Alwaght- Israeli regime ordered on Sunday the punitive demolition of Palestinian prisoner Mohammad Yousef Jaradat’s home in the town of Silat al-Harithiya of Jenin.
Jaradat’s family had earlier submitted a petition through HaMoked human rights group to annul the demolition order, but was informed today that the petition was rejected and that their home is now slated for demolition, WAFA news agency reported.
Last week, Israeli regime army blew up the home of Palestinian prisoner Mahmoud Jaradat in Silat al-Harithiya amid fierce clashes with local residents and residents of neighboring villages.
Tel Aviv regime has convicted both Mahmoud and Mohammad of killing a colonial Israeli settler outside Homesh yeshiva in the north of the occupied West Bank last December.
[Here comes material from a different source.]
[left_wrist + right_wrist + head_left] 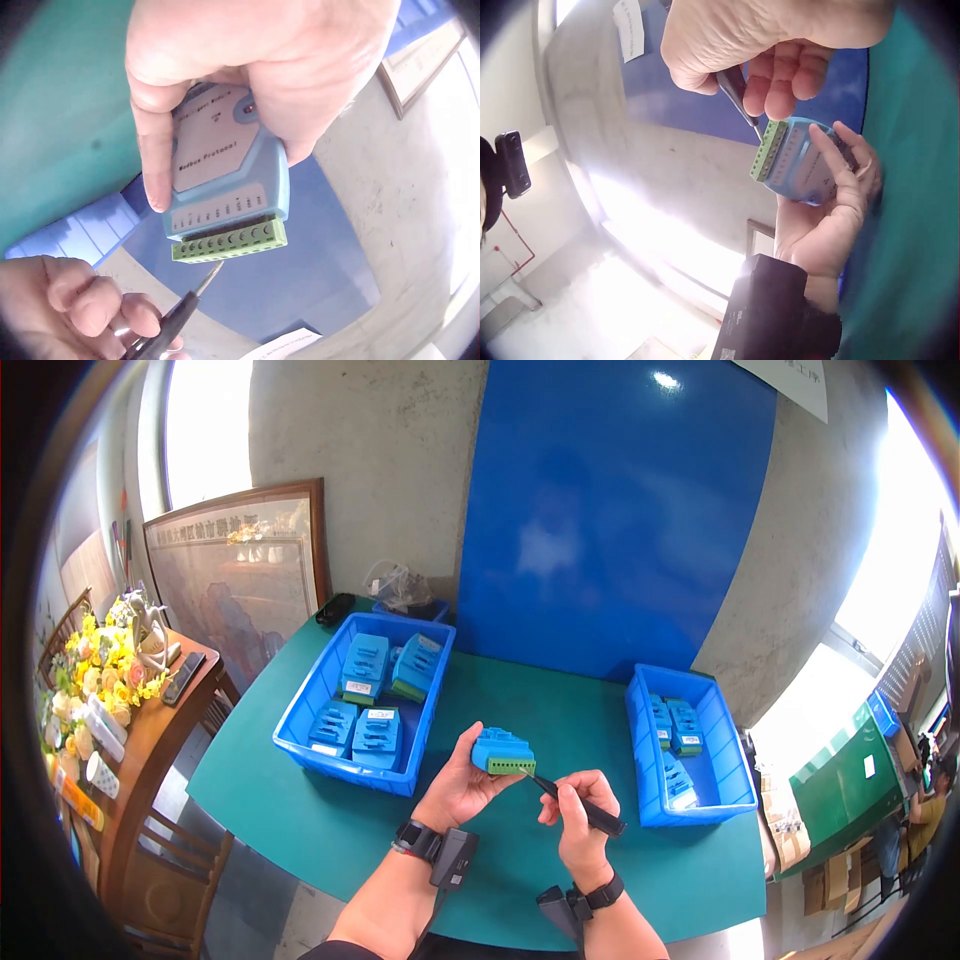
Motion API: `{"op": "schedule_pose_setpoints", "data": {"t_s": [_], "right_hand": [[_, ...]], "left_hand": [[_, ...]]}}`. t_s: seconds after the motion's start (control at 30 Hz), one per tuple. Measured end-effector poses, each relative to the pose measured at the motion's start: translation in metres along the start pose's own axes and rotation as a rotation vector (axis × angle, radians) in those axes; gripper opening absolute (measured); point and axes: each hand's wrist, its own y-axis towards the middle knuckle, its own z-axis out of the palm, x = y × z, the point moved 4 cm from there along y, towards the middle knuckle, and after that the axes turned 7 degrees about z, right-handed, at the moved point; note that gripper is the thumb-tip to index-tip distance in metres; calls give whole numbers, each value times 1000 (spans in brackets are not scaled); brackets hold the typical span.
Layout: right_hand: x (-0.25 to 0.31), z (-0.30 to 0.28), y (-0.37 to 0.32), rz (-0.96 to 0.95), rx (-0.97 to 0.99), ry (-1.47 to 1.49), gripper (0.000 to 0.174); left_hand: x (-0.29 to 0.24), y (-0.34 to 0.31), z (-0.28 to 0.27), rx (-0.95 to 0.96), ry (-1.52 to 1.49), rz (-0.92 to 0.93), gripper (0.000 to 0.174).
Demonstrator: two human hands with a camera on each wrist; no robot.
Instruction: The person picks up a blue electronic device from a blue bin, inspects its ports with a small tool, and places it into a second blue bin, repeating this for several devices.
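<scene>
My left hand [455, 792] grips a light blue Modbus module [502, 745] by its sides above the table. Its printed label [210, 146] shows in the left wrist view, and a green screw terminal block [232, 240] runs along its end. In my right hand [582, 828] is a black-handled screwdriver [604, 819], held between thumb and fingers. The metal tip [211, 276] points at the terminal block's edge, right at the row of openings. From the right wrist view, the screwdriver shaft [751, 120] meets the outer side of the block.
On the green table [520, 890], a blue bin [345, 763] with several similar modules stands left, and another blue bin [690, 815] with modules stands right. A blue panel [610, 510] rises behind. Left of the table is a wooden table [165, 730] with flowers.
</scene>
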Motion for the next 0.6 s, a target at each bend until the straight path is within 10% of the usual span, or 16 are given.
{"op": "schedule_pose_setpoints", "data": {"t_s": [0.6], "right_hand": [[-2,6,-3,22,25,9,10]], "left_hand": [[1,-1,0,-10,80,8,38]]}}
The apartheid regime has long used to punitively demolish the family homes of Palestinians accused of carrying out attacks on Israelis, a policy that Israel does not apply to Israeli settlers who are involved in fatal attacks against Palestinians.
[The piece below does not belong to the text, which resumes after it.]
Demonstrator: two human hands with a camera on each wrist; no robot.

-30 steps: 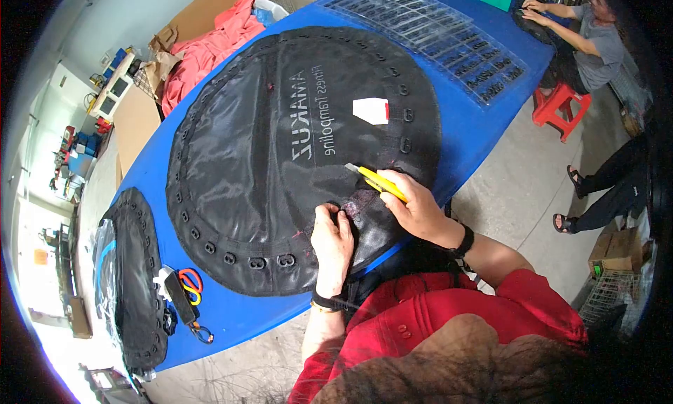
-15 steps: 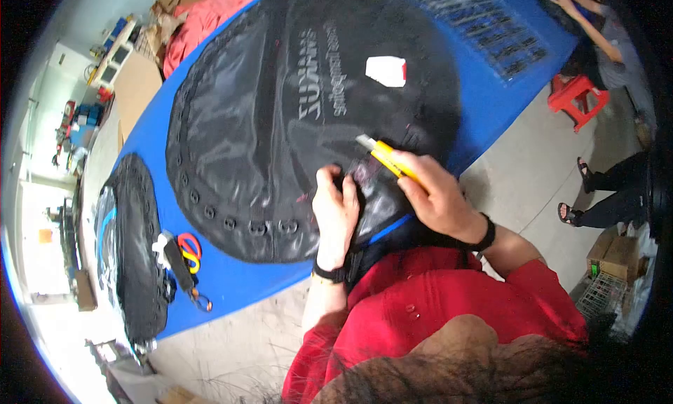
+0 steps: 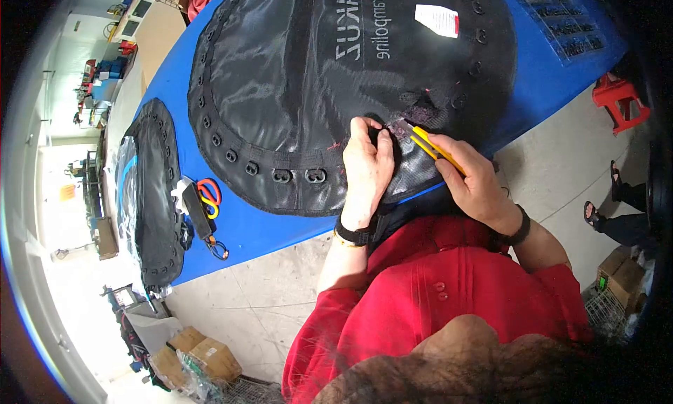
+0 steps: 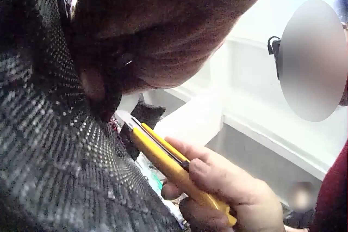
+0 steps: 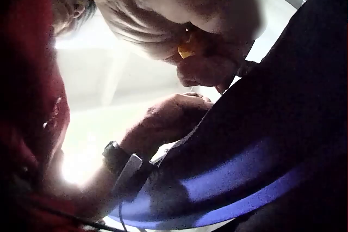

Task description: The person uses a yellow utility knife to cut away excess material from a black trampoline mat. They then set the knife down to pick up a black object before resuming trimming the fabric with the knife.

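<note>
A round black mesh trampoline mat (image 3: 315,96) with black buckles around its rim lies on the blue table. My left hand (image 3: 368,167) pinches a fold of the mat near its front edge. In my right hand (image 3: 477,183) is a yellow utility knife (image 3: 436,150), its tip close to the left fingertips by a patch of reddish threads (image 3: 401,128). The left wrist view shows the blade extended from the yellow knife (image 4: 163,158), pointing at the mesh (image 4: 70,134) beneath the left hand (image 4: 163,25). The right wrist view is dark around the right fingers.
On the blue table (image 3: 259,232) at the left lie a smaller black mat (image 3: 155,194), red-and-yellow-handled scissors (image 3: 209,197) and a black tool (image 3: 196,209). A white label (image 3: 436,20) rests on the large mat. A red stool (image 3: 618,103) and a person's feet are at the right.
The head view has tilted, so the mat sits higher in it. The knife has moved from above the mat to beside the left fingertips, its tip lower. The left hand keeps its pinch.
</note>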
The policy has been widely condemned by human rights groups as a collective punishment and a war crime.
Israeli regime bulldozes Palestinian land in Naqab region
In another development, Israeli regime forces today bulldozed large tracts of Palestinian land in the villages of Umm Batin and Tal as-Sabi in the Naqab region in the south of occupied Palestine.
Witnesses said that Israeli Police accompanied by bulldozers embarked on bulldozing Palestinian land in the area since the early morning hours, while denying access of owners and their supporters.
Last month, protests broke out in the area and neighboring villages against continuing Israeli forestation work on land Palestinian citizens say they privately own near the southern city of Beer al-Sabe.
The escalation in mid-January began when bulldozers from the Jewish National Fund (JNF), a quasi-governmental agency, arrived with heavy police protection in the village of al-Atrash and razed Bedouin farming lands, in order to plant trees.
Bedouin Palestinians protested against the move then for days. Videos and images shared on social media showed Israeli forces violently arresting and beating residents who arrived to defend the lands they use for farming wheat and barley.
Some 300,000 Palestinian Bedouins, who hold Israeli citizenship, live in the Naqab region, which makes up about half of the entire landmass of historic Palestine.
More than 90,000 of them live in at least 35 Israeli-deemed “unrecognized” villages under threat of demolition, with the state viewing them as “trespassers”.
In 2019, Israeli authorities announced a plan to forcibly transfer 36,000 residents in unrecognized villages to other townships.
Israeli authorities have refused to connect the majority of unrecognized villages to the national electricity or water grids and do not provide them with basic services, such as paved roads and sewage systems.